## Exercise instructions
Give back exactly the lines of the data below, starting with the line that has "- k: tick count" and going on through the line that has "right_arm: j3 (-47".

◇ ◇ ◇ ◇

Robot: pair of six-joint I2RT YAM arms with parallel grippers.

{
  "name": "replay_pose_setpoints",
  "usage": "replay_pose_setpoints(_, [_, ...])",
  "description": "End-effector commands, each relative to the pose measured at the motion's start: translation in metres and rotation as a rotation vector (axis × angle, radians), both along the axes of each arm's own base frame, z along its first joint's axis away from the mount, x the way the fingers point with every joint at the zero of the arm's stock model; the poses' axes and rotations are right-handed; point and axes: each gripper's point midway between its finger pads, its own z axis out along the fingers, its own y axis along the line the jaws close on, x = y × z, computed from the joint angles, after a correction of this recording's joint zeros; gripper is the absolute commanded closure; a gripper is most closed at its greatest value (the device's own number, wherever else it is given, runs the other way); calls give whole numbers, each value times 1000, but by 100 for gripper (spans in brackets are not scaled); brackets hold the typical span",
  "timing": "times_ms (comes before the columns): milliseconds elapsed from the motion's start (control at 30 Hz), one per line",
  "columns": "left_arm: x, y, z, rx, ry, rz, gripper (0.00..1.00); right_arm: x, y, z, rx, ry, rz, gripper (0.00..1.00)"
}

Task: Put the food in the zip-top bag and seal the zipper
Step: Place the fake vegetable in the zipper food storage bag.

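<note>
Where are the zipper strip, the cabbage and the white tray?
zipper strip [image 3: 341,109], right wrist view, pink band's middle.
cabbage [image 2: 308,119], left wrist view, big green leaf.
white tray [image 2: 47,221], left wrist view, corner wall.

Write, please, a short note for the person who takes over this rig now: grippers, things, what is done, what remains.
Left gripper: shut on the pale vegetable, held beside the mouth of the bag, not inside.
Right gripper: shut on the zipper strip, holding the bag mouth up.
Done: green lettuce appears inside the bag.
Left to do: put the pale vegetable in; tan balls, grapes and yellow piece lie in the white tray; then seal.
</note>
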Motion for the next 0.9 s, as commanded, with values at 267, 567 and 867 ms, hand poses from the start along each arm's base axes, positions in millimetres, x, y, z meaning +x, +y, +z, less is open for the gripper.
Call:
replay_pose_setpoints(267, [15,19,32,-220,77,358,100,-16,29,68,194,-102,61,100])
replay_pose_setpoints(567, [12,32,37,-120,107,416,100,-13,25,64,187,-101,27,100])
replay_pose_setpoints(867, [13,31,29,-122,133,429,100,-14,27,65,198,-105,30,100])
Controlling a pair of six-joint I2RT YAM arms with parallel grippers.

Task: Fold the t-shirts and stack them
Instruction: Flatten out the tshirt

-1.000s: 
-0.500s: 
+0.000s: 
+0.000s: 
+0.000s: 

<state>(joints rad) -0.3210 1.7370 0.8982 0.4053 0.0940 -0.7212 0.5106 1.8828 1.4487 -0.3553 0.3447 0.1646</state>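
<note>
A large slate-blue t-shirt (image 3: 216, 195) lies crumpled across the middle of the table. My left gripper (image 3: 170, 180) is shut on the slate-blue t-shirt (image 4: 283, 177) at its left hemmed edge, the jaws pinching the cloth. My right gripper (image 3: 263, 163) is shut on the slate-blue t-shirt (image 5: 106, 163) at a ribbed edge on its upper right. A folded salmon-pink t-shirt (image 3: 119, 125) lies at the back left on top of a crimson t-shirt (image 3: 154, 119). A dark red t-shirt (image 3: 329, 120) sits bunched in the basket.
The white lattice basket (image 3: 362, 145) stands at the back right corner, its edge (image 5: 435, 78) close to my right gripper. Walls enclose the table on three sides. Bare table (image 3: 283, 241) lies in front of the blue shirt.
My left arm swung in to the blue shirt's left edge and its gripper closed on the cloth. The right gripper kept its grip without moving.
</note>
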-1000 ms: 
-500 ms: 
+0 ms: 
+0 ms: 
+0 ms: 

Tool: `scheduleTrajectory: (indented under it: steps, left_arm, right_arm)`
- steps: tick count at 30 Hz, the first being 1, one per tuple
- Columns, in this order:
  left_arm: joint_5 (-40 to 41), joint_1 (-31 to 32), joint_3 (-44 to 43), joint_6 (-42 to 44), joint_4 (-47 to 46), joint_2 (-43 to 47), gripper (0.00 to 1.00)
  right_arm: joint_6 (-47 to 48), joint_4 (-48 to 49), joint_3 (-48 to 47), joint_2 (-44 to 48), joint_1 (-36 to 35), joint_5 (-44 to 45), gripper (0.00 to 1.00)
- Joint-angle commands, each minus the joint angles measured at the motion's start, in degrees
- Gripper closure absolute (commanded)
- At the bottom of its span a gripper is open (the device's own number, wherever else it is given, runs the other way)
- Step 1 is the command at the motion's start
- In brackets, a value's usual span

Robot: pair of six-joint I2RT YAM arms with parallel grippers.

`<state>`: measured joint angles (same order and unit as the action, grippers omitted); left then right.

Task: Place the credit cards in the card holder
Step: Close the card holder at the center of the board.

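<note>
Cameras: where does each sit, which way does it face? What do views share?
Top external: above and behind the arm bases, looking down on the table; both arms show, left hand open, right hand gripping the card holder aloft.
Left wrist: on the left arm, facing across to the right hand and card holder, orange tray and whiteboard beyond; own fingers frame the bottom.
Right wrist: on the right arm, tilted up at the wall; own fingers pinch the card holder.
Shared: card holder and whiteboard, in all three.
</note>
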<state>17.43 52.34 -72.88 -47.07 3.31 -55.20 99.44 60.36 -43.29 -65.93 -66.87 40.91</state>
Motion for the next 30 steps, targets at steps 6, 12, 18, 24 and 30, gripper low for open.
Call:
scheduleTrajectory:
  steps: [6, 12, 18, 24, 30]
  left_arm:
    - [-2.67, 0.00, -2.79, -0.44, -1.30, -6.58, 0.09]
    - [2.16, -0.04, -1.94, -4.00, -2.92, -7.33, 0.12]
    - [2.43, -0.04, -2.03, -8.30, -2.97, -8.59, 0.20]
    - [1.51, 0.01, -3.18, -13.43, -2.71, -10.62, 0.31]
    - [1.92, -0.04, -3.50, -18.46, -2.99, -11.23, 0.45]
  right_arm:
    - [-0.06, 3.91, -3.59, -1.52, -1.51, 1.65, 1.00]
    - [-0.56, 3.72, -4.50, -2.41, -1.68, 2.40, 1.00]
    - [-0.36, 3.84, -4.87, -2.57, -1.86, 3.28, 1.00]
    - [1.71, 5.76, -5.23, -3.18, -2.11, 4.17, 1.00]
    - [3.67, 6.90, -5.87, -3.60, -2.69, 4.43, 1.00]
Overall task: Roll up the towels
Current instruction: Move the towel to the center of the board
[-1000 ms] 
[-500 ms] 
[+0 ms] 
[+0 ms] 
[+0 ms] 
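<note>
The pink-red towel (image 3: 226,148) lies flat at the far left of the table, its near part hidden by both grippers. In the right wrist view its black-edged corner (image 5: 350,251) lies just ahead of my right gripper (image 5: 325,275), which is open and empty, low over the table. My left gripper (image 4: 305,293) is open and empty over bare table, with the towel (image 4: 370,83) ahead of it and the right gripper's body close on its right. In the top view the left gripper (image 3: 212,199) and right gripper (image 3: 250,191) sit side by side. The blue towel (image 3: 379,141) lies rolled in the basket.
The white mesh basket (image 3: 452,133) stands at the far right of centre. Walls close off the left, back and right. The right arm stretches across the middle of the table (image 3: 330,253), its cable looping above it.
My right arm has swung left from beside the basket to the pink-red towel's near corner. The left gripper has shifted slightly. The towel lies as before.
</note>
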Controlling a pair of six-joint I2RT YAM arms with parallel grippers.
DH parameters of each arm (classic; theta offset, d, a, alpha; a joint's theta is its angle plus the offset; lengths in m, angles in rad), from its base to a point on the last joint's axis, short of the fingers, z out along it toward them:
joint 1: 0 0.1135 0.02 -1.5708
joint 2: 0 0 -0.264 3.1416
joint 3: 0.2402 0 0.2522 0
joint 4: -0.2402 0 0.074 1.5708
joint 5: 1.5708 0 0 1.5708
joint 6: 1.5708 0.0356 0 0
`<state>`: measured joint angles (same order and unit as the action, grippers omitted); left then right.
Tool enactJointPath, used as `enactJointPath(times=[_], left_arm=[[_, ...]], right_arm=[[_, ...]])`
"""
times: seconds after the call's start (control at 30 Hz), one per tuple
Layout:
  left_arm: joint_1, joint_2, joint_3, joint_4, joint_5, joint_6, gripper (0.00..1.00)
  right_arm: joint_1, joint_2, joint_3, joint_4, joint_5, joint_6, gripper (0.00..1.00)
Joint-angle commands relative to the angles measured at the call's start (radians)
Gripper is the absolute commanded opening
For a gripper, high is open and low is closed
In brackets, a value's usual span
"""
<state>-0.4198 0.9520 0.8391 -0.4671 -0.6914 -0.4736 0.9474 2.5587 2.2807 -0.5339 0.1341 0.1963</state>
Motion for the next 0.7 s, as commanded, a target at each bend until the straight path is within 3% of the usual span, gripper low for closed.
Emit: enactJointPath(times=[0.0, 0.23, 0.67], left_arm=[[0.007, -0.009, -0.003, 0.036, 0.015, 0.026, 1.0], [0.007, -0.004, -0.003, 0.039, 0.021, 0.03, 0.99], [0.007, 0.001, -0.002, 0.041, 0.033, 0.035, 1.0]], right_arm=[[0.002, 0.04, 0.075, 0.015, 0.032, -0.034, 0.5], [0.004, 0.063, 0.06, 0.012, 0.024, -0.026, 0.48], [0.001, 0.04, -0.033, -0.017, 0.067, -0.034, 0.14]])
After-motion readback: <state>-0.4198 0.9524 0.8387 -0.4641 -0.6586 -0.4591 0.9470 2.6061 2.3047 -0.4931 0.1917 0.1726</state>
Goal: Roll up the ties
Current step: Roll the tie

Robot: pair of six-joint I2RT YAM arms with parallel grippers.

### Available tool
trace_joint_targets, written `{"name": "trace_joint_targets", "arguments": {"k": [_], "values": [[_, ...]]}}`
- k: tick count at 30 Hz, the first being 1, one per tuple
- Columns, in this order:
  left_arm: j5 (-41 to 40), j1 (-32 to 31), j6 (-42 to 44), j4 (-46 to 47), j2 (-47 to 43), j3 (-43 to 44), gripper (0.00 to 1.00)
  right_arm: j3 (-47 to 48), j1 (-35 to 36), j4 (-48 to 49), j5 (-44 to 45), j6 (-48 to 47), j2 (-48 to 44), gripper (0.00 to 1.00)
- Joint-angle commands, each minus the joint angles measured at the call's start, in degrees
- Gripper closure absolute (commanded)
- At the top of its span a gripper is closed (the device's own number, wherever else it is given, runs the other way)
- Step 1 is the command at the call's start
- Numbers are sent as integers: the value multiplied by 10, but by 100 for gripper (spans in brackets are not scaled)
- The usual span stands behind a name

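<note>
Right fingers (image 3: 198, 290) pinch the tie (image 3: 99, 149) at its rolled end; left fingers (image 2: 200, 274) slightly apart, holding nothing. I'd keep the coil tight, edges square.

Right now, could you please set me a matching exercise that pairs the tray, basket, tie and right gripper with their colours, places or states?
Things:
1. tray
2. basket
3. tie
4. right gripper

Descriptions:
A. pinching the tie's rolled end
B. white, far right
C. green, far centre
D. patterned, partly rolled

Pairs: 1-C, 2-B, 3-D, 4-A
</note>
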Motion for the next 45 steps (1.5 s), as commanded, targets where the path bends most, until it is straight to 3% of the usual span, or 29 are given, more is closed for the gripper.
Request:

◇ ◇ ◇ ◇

## Completed task
- k: tick count at 30 Hz, the first being 1, one per tuple
- Columns, in this order:
  left_arm: j5 (-41 to 40), j1 (-32 to 31), j6 (-42 to 44), j4 (-46 to 47), j2 (-47 to 43), j3 (-43 to 44), gripper (0.00 to 1.00)
  right_arm: j3 (-47 to 48), j1 (-35 to 36), j4 (-48 to 49), j5 (-44 to 45), j6 (-48 to 47), j2 (-48 to 44), gripper (0.00 to 1.00)

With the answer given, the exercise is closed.